Victorian London’s private detective Colin Pendragon learns that the cost of wealth can indeed be dear as he investigates the grisly fate of a well-heeled financier. . .
When wealthy Edmond Connicle suddenly disappears, his distraught wife enlists the services of master sleuth Colin Pendragon and his loyal partner, Ethan Pruitt. Already on the case, however, is Scotland Yard’s Inspector Varcoe. He suspects the Connicles’ West African scullery maid of doing in her employer, especially when a badly burned body is discovered on the estate grounds with a sack of Voodoo festishes buried beneath it.

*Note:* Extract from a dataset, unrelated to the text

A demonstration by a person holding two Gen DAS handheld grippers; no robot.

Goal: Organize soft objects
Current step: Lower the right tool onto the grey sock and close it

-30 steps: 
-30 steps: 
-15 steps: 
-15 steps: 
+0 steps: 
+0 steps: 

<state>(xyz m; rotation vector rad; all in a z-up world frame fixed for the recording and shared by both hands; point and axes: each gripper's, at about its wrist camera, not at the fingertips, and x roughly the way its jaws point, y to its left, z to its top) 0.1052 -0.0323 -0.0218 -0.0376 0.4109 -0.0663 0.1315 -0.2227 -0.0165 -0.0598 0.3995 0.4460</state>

But all is not as it seems, and as more bodies are found, the pressure mounts on Varcoe, forcing him to forge an uneasy alliance with his nemesis, Pendragon. At the same time, Mrs. Connicle’s fragile mental state appears increasingly more precarious. Could madness, not black magic, be at the root of these murders? To untangle the twisted truth, Pendragon and Pruitt must penetrate the hidden lives of the elite and expose the malevolent machinations of a ruthless killer. . .
My rating: 5 of 5 stars
I say yay for character development. Whereas some series tend to fizzle out after a while because the characters become predictable and so do the events, Gregory Harris has ensured that this didn’t happen with these novels.
I’m always excited to see what Colin and Ethan are going to get themselves into with each new book, and what location they will find themselves in. This has become one of my very favourite series and this book reminded me once more, why I love these books so much.
The relationships in these stories are as complex as the plot and mysteries within. I like that the reader finds out more about the pasts of the two main characters with each new novel, and the emotional connection I have with these two unlikely heroes grows every time I read another one.
Of the three books thus far, this one has the most intricate mysteries, involving a larger group of suspects. I appreciate that try as I might, I can’t guess what is really going on until it is fully revealed in the end.
This book made me laugh as usual. The relationships between Colin and those he is forced to work with to solve these cases allows for many snarky remarks and uncomfortable situations, easing the tension of the grim subject matter. I was sad to see a favourite character go in this book, but liked the way it ended overall.
In the end, I find myself impatiently waiting for the next book and hoping it isn’t a long wait.
This review is based on a complimentary copy from the publisher and provided through Netgalley. All opinions are my own.